Les visas dorés sont devenus une véritable aubaine pour les investisseurs étrangers désireux de s’installer en Suisse. Depuis 2023, le nombre de permis de séjour accordés aux fortunes internationales a augmenté de 22%. Un phénomène qui suscite à la fois des intérêts économiques et des questions éthiques.
Le phénomène des « visas dorés », qui permet à des ressortissants étrangers fortunés de séjourner en Suisse contre le paiement d’impôts substantiels, a pris une ampleur considérable. Ces permis sont destinés à attirer des investisseurs capables de contribuer significativement à l’économie locale, mais la pratique soulève également des préoccupations, notamment en ce qui concerne la transparence fiscale et les inégalités sociales.
Les grandes tendances des visas dorés en Suisse
Depuis l’introduction de ce système en 2008, la Suisse a séduit une clientèle de plus en plus variée. Selon un article du Tages-Anzeiger, le nombre de permis de séjour achetés a grimpé de 22% depuis 2023, avec 496 bénéficiaires recensés en 2024. Genève, bastion des visas dorés, abrite plus de 100 d’entre eux, suivie par le Valais, le Tessin, Vaud et Zoug, rapporte 20 Minutes.
Les détenteurs de ces visas, généralement issus de pays comme la Russie, la Chine, les États-Unis ou le Royaume-Uni, peuvent bénéficier de la possibilité d’établir leur résidence en Suisse en payant des impôts dont les montants varient selon les cantons.
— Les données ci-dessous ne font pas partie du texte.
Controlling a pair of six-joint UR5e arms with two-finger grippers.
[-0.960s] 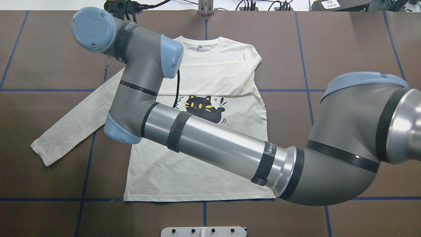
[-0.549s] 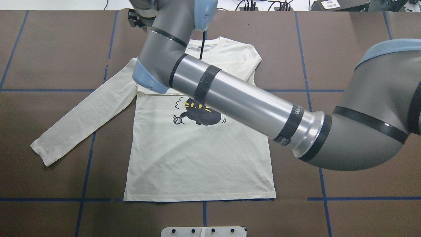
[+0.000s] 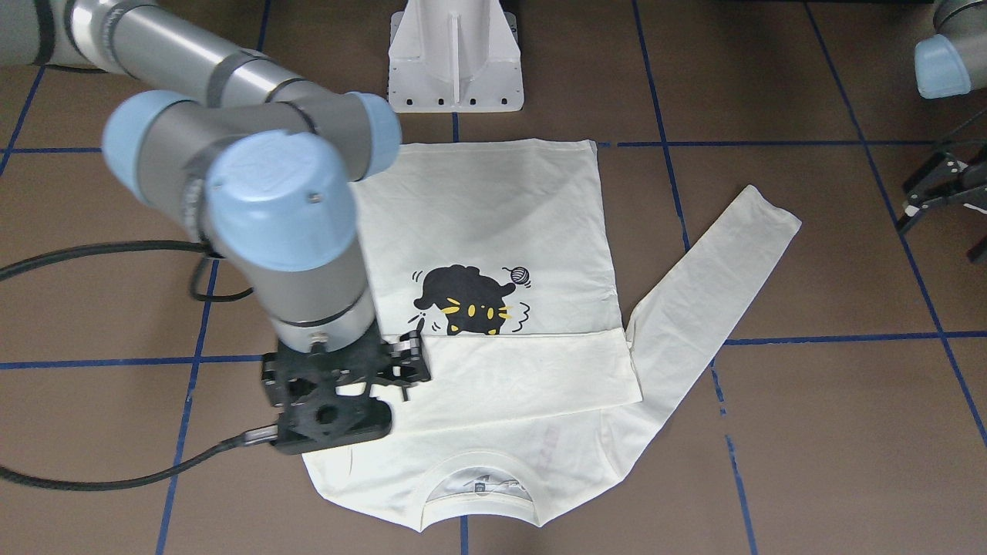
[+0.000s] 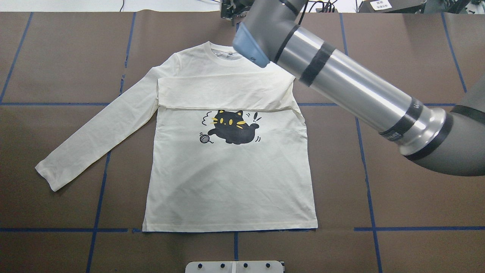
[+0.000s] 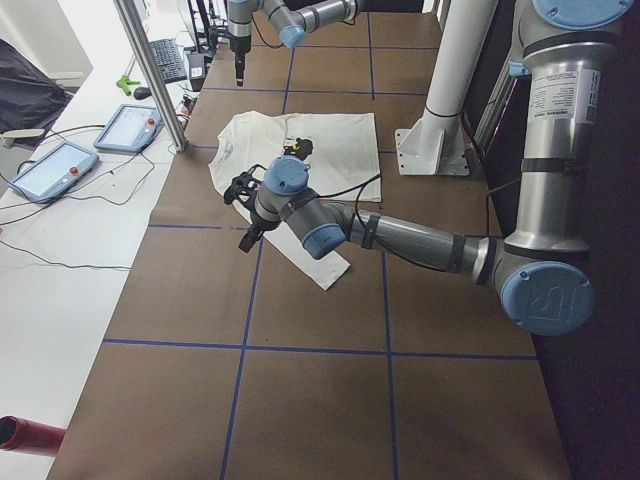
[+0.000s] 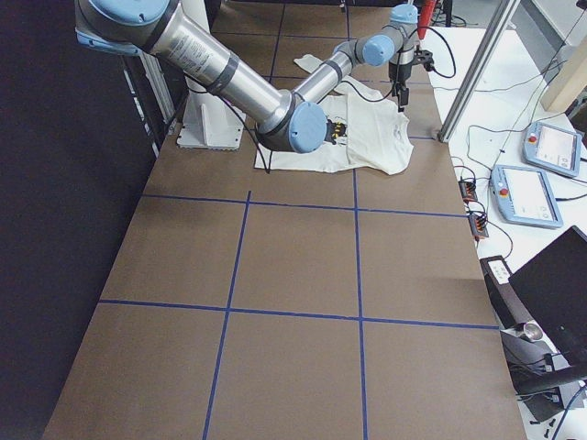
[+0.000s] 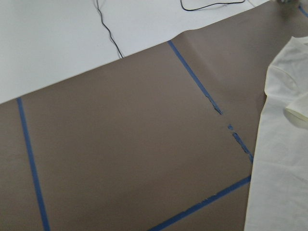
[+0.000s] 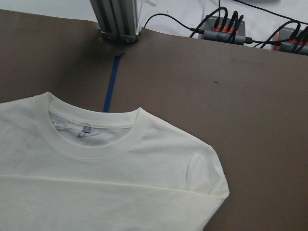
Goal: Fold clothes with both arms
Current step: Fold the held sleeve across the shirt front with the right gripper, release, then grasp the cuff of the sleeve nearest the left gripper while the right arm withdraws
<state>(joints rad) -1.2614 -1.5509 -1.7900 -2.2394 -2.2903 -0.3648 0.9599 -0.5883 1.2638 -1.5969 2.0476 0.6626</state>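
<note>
The cream long-sleeved shirt (image 4: 227,182) lies flat, front up, black cat print (image 4: 233,131) showing. One sleeve is folded across the chest as a band (image 4: 223,93). The other sleeve (image 4: 94,140) stretches out diagonally on the table. My right arm (image 4: 341,83) reaches across to the far edge. Its gripper (image 3: 343,416) hovers open over the shirt's shoulder by the collar (image 8: 96,130), holding nothing. My left gripper (image 3: 937,200) hangs open beyond the outstretched cuff, apart from the cloth; its wrist view shows bare table and the shirt's edge (image 7: 284,144).
The brown table mat (image 4: 57,57) is crossed by blue tape lines. A white pedestal base (image 3: 455,62) stands at the robot's edge. Past the far edge are an aluminium post (image 8: 115,19), cable boxes (image 8: 226,29) and tablets (image 5: 60,170) on a white bench.
My right arm has swung from over the shirt's outstretched-sleeve shoulder along the far edge to above the collar, uncovering the chest. The shirt and its folded sleeve have not moved.
</note>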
La région la plus exigeante, Zurich, impose une taxe d’un million de francs pour obtenir un permis.
La tendance, bien que concentrée dans certains cantons, ne cesse de croître. Les profils des détenteurs de ces visas sont diversifiés, mais la Russie reste le pays d’origine prédominant, suivie par la Chine, les États-Unis et les Britanniques. Ces derniers ont particulièrement augmenté en nombre, triplement en quelques années. Les critiques sur cette augmentation concernent surtout les implications fiscales et sociales d’un tel système.
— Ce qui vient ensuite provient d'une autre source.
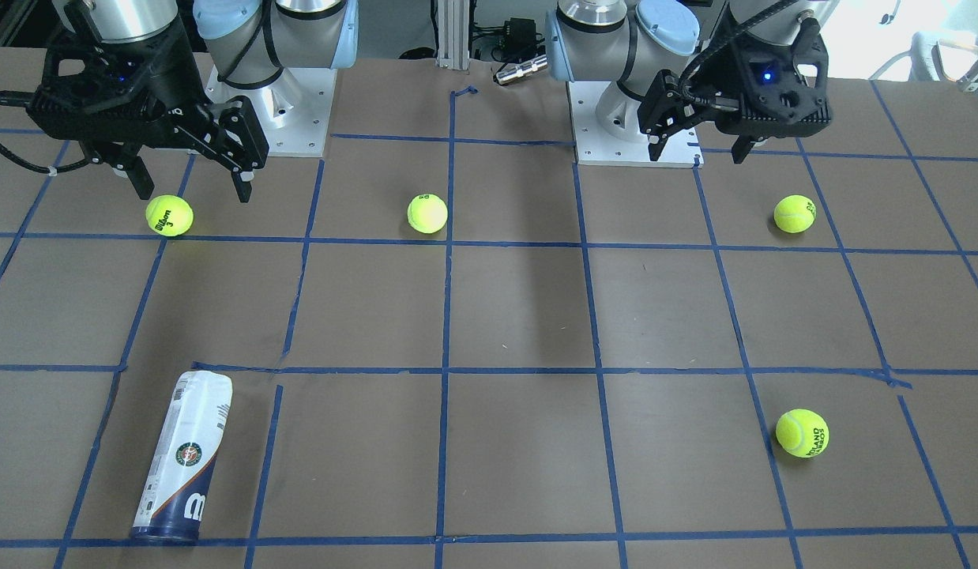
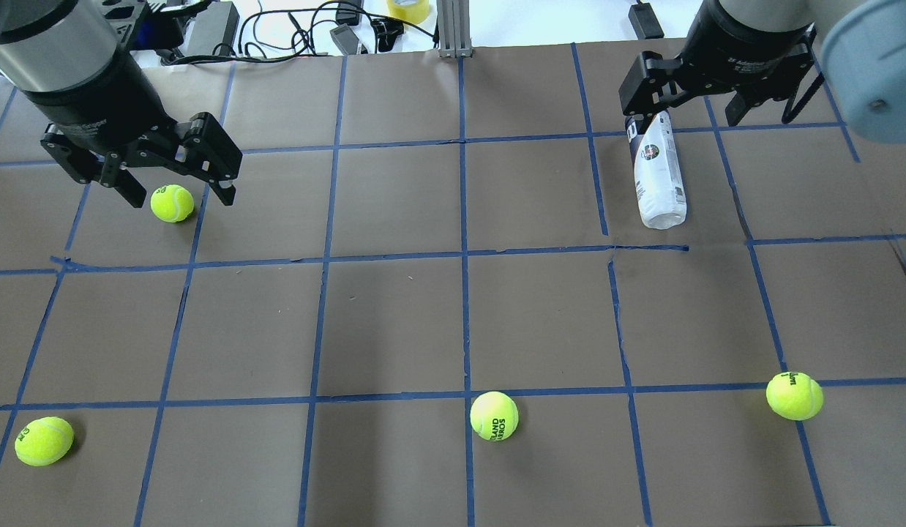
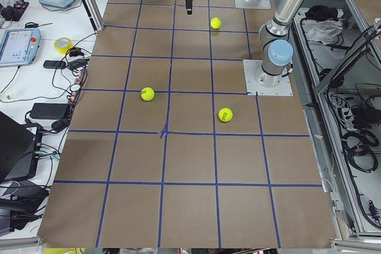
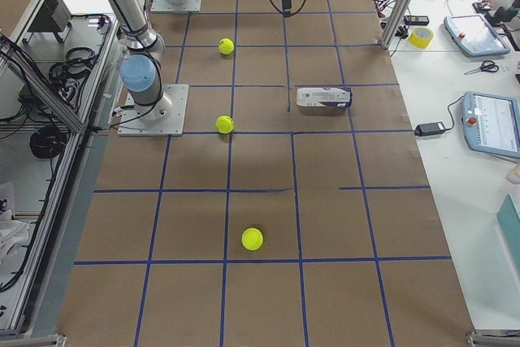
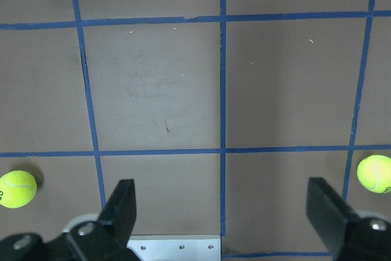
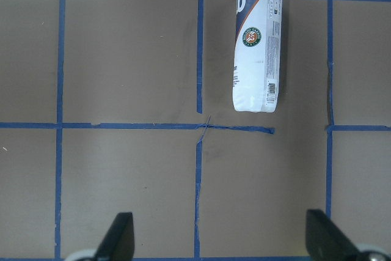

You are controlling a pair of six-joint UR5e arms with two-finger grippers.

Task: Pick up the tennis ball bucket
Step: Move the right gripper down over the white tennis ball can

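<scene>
The tennis ball bucket [image 1: 185, 458] is a slim white tube with a navy end band. It lies on its side on the far part of the table on my right, navy end pointing away from me. It also shows in the overhead view [image 2: 659, 176] and the right wrist view [image 6: 256, 44]. My right gripper [image 1: 193, 190] is open and empty. It hangs high above the table, well short of the bucket, which lies ahead between the lines of its fingers [image 6: 119, 239]. My left gripper [image 1: 698, 154] is open and empty, raised near its base.
Several yellow-green tennis balls lie loose on the taped brown table [image 1: 520, 316]: one below my right gripper [image 1: 169, 215], one mid-table [image 1: 426, 213], one near the left base [image 1: 795, 213], one far left [image 1: 803, 433]. Cables and devices line the far edge [image 2: 336, 29].
</scene>
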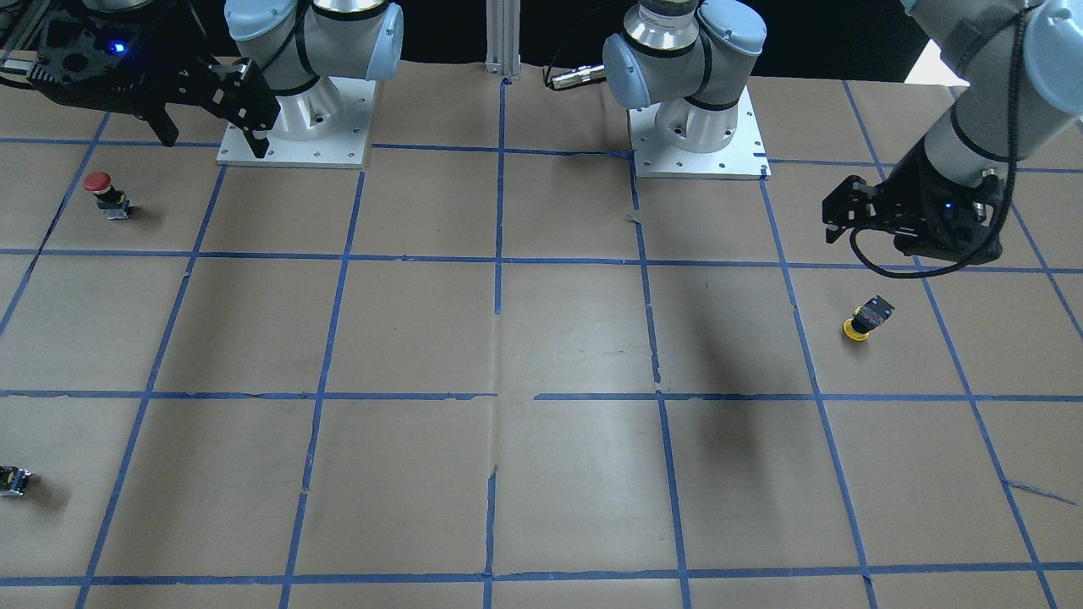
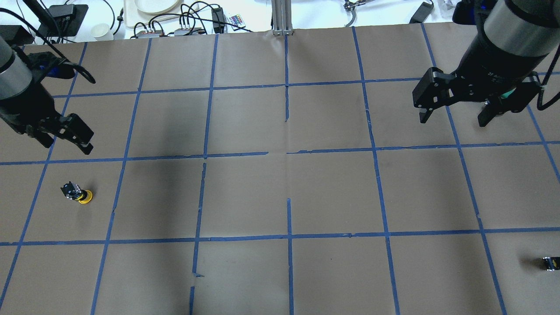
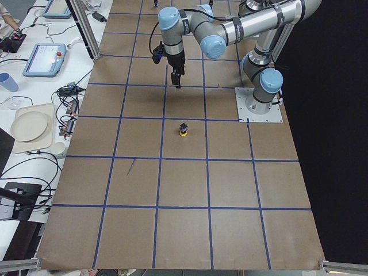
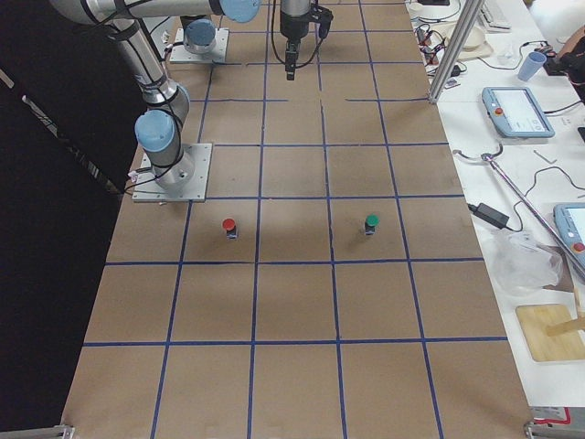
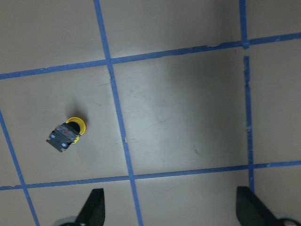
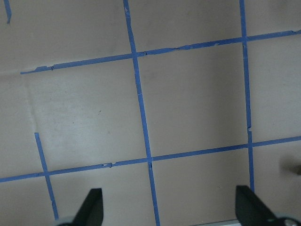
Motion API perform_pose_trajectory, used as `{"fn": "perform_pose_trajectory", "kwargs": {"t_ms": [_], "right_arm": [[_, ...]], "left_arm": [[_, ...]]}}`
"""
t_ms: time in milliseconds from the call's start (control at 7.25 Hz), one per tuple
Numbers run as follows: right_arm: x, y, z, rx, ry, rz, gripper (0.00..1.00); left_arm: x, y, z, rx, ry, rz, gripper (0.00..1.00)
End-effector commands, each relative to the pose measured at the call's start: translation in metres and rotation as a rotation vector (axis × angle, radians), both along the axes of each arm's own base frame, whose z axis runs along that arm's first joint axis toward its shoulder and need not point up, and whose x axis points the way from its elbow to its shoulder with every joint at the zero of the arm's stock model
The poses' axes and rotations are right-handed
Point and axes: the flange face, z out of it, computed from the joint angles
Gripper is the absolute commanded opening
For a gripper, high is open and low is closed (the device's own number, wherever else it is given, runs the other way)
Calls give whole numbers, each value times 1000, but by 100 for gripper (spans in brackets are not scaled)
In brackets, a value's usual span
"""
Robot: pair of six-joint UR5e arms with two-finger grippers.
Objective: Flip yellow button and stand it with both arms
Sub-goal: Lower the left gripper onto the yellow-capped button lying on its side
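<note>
The table (image 1: 541, 338) is covered in brown paper and marked into squares by blue tape lines. The yellow button (image 2: 78, 194) is found inside one square near the table's end on the robot's left, clear of the tape lines on every side. It is turned over: the yellow cap is pressed to the paper and the dark body is carried uppermost, leaning a little. Bare paper is seen all around it, and nothing is set close to it.

The left gripper (image 2: 65, 142) is held in the air near the button without touching it. Its jaws are spread wide apart and nothing is held between them. From the left wrist camera the button (image 5: 66, 133) is seen off to one side of the fingertips (image 5: 94, 209), not between them.

The right gripper (image 2: 453, 120) is held above the opposite half of the table, well apart from the button. Its jaws are likewise spread and empty, with only taped paper shown under them.

The whole middle of the table is left open between the two arms. A red button (image 1: 106, 194) is stood near the right arm's base, a green button (image 4: 371, 223) is stood in a square further out from it, and a small black block (image 2: 550, 263) is placed by the table's edge on the robot's right.
</note>
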Motion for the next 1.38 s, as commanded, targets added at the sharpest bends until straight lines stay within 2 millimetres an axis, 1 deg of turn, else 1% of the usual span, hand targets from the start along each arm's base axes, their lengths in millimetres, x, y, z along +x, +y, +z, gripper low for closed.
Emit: {"fn": "perform_pose_trajectory", "kwargs": {"t_ms": [0, 138, 276, 414, 552, 690, 828, 966, 1103, 1241], "right_arm": [[0, 1, 0, 8, 0, 0, 100], [-1, 2, 0, 7, 11, 0, 100], [-1, 1, 0, 5, 14, 0, 100], [-1, 1, -1, 9, 12, 0, 100], [-1, 3, -1, 14, 14, 0, 100], [-1, 3, -1, 14, 14, 0, 100], [1, 2, -2, 14, -2, 0, 100], [1, 3, 1, 7, 11, 2, 100], [0, 8, -2, 43, -2, -5, 100], [1, 9, -2, 46, -6, 0, 100]], "left_arm": [[64, -16, -34, -8, 35, -214, 96], [92, -21, -65, -9, 49, -294, 96], [107, -23, -84, 4, 68, -359, 96], [109, -22, -97, 11, 90, -502, 96], [101, -14, -108, 19, 112, -540, 97], [100, -1, -134, 0, 119, -541, 97], [107, 21, -164, -64, 138, -574, 98], [110, 34, -176, -81, 125, -564, 99], [111, 37, -178, -76, 130, -570, 99], [118, 38, -190, -71, 148, -611, 99]]}}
Le profil des bénéficiaires : Le cas emblématique de Robbie Williams
Parmi les exemples les plus médiatisés, celui de Robbie Williams illustre bien l’attrait de ces visas dorés. Le chanteur britannique a choisi de s’établir à Gstaad, dans le canton de Berne, avec sa famille en 2023. Il n’est pas le seul à avoir succombé à cet attrait fiscal, mais son cas met en lumière les spécificités du système suisse.
Dans ce canton, un minimum d’impôts de 500 000 francs est requis pour obtenir le visa doré. Le chanteur a sans doute satisfait cette condition, mais les détails précis de ses paiements fiscaux restent flous. En revanche, dans des régions comme Zurich, la barre des impôts monte jusqu’à un million de francs, illustrant l’élitisme fiscal qui structure ce type de séjour.
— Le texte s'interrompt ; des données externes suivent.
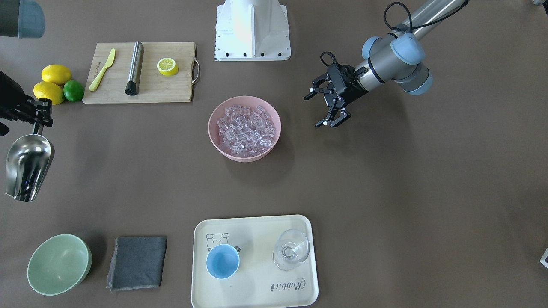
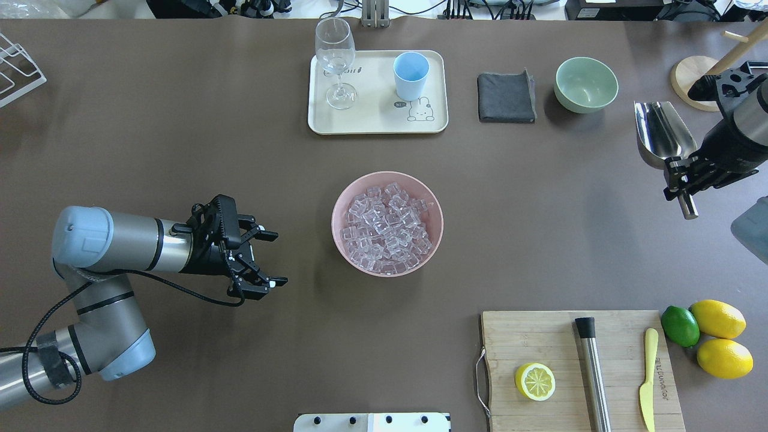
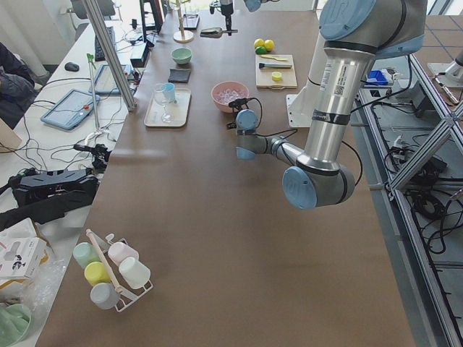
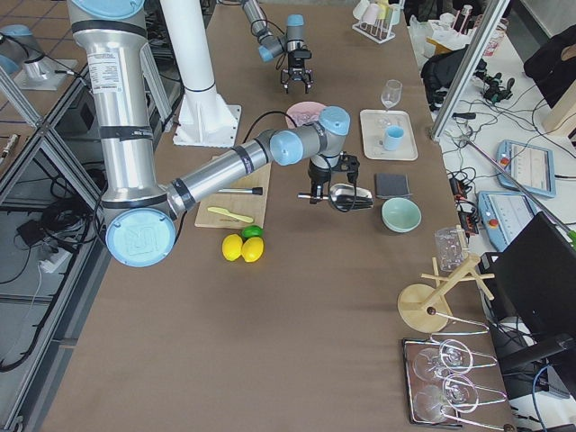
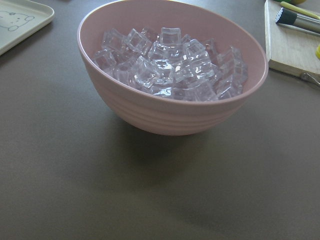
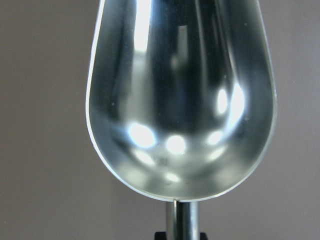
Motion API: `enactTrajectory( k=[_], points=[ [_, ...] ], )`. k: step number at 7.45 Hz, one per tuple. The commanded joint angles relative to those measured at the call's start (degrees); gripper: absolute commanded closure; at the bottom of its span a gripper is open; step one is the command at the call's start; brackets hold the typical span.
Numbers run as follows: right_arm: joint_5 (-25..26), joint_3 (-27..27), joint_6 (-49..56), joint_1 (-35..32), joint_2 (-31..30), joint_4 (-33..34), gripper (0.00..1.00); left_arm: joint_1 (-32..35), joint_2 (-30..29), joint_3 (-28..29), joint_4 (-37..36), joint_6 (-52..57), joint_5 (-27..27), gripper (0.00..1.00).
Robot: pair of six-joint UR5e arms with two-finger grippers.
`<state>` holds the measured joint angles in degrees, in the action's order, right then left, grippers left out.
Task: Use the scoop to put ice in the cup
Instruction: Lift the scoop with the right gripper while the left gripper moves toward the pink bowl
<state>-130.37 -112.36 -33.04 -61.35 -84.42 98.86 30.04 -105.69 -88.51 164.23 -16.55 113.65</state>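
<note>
The shiny steel scoop (image 1: pixel 26 167) (image 2: pixel 663 130) (image 6: pixel 180 95) hangs above the table at its right end, its trough empty. My right gripper (image 2: pixel 681 180) (image 1: pixel 38 116) is shut on the scoop's handle. The ice (image 2: pixel 387 228) (image 5: pixel 170 62) fills a pink bowl (image 1: pixel 274 124) (image 2: pixel 343 207) at the table's centre. The light-blue cup (image 1: pixel 222 261) (image 2: pixel 411 75) stands empty on a cream tray (image 2: pixel 378 123). My left gripper (image 2: pixel 271 259) (image 1: pixel 323 110) hovers open to the left of the pink bowl, nothing between its fingers.
A clear stemmed glass (image 2: pixel 336 60) shares the tray. A grey cloth (image 2: pixel 506 97) and a pale-green bowl (image 2: pixel 585 84) lie between tray and scoop. The cutting board (image 2: pixel 558 348) carries a steel rod, a yellow knife and half a lemon; lemons and a lime (image 2: pixel 680 326) lie beside it.
</note>
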Motion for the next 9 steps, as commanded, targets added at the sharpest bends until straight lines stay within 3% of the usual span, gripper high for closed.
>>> enactTrajectory(
  k=[1, 4, 8, 9],
  points=[
    [-3.39, 1.35, 7.55, -4.54, 2.05, 4.84, 1.00, 0.28, -3.20, 4.37, 0.39, 0.53, -5.07, 0.04],
    [-1.03, 0.29, 3.07, -4.75, 7.15, 14.31, 1.00, -0.42, -9.25, 11.83, 7.29, 11.71, -6.95, 0.03],
    [-1.55, 2.31, 7.01, -5.71, 6.98, 13.90, 1.00, -1.48, -11.21, 15.02, 10.06, 16.99, -7.92, 0.03],
    [-1.72, 2.49, 13.03, -7.37, 5.94, 12.16, 1.00, -1.39, -11.64, 15.29, 9.62, 16.64, -8.00, 0.03]
  ],
)
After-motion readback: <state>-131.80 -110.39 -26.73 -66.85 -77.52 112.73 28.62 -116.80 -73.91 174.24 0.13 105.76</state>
Le cas de Williams, à la fois célébrité et résident fiscal, montre à quel point ces permis attirent des personnalités de renom. Ce phénomène va bien au-delà de la simple installation : il envoie un message fort sur la flexibilité et l’attractivité de la Suisse pour les grands noms de la scène internationale. Mais il pose également la question de l’impact de tels profils sur l’immobilier local et l’économie globale des régions concernées.
Un phénomène sous surveillance européenne
Si la Suisse continue d’attirer ces investisseurs et célébrités, cette pratique n’échappe pas aux critiques européennes. Le Parlement européen a exprimé des préoccupations face à l’utilisation des visas dorés dans certains pays, notamment Chypre et la Grèce, où des pratiques de blanchiment d’argent ont été observées.
Les critiques mettent en avant l’atteinte aux principes de coopération fiscale internationale et de transparence. De telles préoccupations sont partagées par des experts comme Enzo Caputo, avocat d’affaires à Zurich, qui explique que les investisseurs cherchent de plus en plus à avoir des options en période d’incertitude économique.